[PROBLEM TO SOLVE]
From the first line to the last, write out the material verbatim.

[DATASET CONTENT]
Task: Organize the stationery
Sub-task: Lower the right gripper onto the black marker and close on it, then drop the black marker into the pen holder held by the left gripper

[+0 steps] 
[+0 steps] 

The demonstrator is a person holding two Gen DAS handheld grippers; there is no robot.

[ANSWER BOX]
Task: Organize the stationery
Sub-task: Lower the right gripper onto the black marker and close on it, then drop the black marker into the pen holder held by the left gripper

[+0 steps] 
[+0 steps] 

The demonstrator is a person holding two Gen DAS handheld grippers; there is no robot.

No more output is needed for this exercise.